Problem
Reproduce all the data, character for character.

Information provided

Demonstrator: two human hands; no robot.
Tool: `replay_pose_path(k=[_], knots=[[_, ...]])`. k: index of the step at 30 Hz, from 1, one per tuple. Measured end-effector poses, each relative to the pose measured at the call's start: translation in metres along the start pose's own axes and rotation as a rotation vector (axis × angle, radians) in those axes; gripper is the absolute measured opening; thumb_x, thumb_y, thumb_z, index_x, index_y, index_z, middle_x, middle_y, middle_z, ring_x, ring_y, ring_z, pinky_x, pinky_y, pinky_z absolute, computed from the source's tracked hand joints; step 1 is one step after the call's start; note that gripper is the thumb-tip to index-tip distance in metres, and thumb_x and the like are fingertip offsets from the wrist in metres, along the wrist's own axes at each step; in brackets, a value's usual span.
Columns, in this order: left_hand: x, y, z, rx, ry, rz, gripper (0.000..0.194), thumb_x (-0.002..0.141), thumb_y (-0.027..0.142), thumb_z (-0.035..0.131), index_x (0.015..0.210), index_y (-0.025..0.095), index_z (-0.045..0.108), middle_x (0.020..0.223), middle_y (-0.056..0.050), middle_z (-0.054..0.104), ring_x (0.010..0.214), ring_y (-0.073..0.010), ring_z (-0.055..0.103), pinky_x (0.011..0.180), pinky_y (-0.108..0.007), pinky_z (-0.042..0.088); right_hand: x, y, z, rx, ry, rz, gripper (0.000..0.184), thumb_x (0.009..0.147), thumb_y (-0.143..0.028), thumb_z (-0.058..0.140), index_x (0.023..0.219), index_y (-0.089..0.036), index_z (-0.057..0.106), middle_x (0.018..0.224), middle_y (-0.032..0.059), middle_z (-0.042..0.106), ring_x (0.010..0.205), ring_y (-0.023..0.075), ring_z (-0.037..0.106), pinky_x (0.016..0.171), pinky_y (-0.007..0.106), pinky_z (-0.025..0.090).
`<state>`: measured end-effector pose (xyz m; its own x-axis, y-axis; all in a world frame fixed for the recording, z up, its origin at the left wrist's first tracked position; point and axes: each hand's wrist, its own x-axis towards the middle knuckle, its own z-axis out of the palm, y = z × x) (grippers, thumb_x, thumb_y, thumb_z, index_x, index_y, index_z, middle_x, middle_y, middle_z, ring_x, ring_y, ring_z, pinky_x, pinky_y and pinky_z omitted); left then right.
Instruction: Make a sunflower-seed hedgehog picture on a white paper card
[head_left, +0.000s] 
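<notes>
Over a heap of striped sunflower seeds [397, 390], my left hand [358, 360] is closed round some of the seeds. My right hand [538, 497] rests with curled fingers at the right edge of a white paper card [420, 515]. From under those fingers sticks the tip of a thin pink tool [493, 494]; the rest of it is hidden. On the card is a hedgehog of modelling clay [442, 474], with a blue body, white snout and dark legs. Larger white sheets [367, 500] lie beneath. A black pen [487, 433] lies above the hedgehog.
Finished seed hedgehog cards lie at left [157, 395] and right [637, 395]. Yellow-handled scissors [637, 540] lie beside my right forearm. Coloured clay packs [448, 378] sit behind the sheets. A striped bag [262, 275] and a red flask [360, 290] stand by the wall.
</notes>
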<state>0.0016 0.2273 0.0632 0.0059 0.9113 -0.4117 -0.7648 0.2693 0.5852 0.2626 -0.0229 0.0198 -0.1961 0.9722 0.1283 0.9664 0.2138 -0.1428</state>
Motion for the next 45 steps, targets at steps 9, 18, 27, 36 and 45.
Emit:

Answer to the exercise
Demonstrator: two human hands; no robot.
Tool: `replay_pose_path(k=[_], knots=[[_, ...]])`. k: index of the step at 30 Hz, from 1, one per tuple. Measured end-effector poses, each relative to the pose measured at the call's start: translation in metres along the start pose's own axes and rotation as a rotation vector (axis × angle, radians) in those axes; gripper is the absolute measured opening; thumb_x, thumb_y, thumb_z, index_x, index_y, index_z, middle_x, middle_y, middle_z, ring_x, ring_y, ring_z, pinky_x, pinky_y, pinky_z absolute, computed from the source's tracked hand joints; step 1 is one step after the call's start; note that gripper is the thumb-tip to index-tip distance in metres, and thumb_x and the like are fingertip offsets from the wrist in metres, along the wrist's own axes at each step; in brackets, a value's usual span.
Columns, in this order: left_hand: x, y, z, rx, ry, rz, gripper (0.000..0.194), thumb_x (-0.002..0.141), thumb_y (-0.027..0.142), thumb_z (-0.035..0.131), index_x (0.015..0.210), index_y (-0.025..0.095), index_z (-0.045..0.108), middle_x (0.020..0.223), middle_y (-0.056..0.050), middle_z (-0.054..0.104), ring_x (0.010..0.214), ring_y (-0.073..0.010), ring_z (-0.055..0.103), pinky_x (0.011..0.180), pinky_y (-0.108..0.007), pinky_z (-0.042..0.088); right_hand: x, y, z, rx, ry, rz, gripper (0.000..0.184), thumb_x (0.009..0.147), thumb_y (-0.143..0.028), thumb_z (-0.058..0.140), index_x (0.023..0.219), index_y (-0.089..0.036), index_z (-0.057..0.106), middle_x (0.018..0.224), middle_y (-0.032..0.059), middle_z (-0.042..0.106), ring_x (0.010..0.205), ring_y (-0.023..0.075), ring_z (-0.037..0.106), pinky_x (0.016..0.171), pinky_y (-0.007..0.106), pinky_z (-0.025..0.090).
`<state>`: measured end-effector pose (xyz m; its own x-axis, y-axis; all in a world frame fixed for the recording, z up, its origin at the left wrist's first tracked position; point and axes: each hand's wrist, its own x-axis towards the middle knuckle, its own z-axis out of the palm, y = z × x) (grippers, thumb_x, thumb_y, thumb_z, index_x, index_y, index_z, middle_x, middle_y, middle_z, ring_x, ring_y, ring_z, pinky_x, pinky_y and pinky_z omitted); left then right.
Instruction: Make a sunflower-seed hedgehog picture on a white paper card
[head_left, +0.000s] 
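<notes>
Over a heap of striped sunflower seeds [397, 390], my left hand [358, 360] is closed round some of the seeds. My right hand [538, 497] rests with curled fingers at the right edge of a white paper card [420, 515]. From under those fingers sticks the tip of a thin pink tool [493, 494]; the rest of it is hidden. On the card is a hedgehog of modelling clay [442, 474], with a blue body, white snout and dark legs. Larger white sheets [367, 500] lie beneath. A black pen [487, 433] lies above the hedgehog.
Finished seed hedgehog cards lie at left [157, 395] and right [637, 395]. Yellow-handled scissors [637, 540] lie beside my right forearm. Coloured clay packs [448, 378] sit behind the sheets. A striped bag [262, 275] and a red flask [360, 290] stand by the wall.
</notes>
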<state>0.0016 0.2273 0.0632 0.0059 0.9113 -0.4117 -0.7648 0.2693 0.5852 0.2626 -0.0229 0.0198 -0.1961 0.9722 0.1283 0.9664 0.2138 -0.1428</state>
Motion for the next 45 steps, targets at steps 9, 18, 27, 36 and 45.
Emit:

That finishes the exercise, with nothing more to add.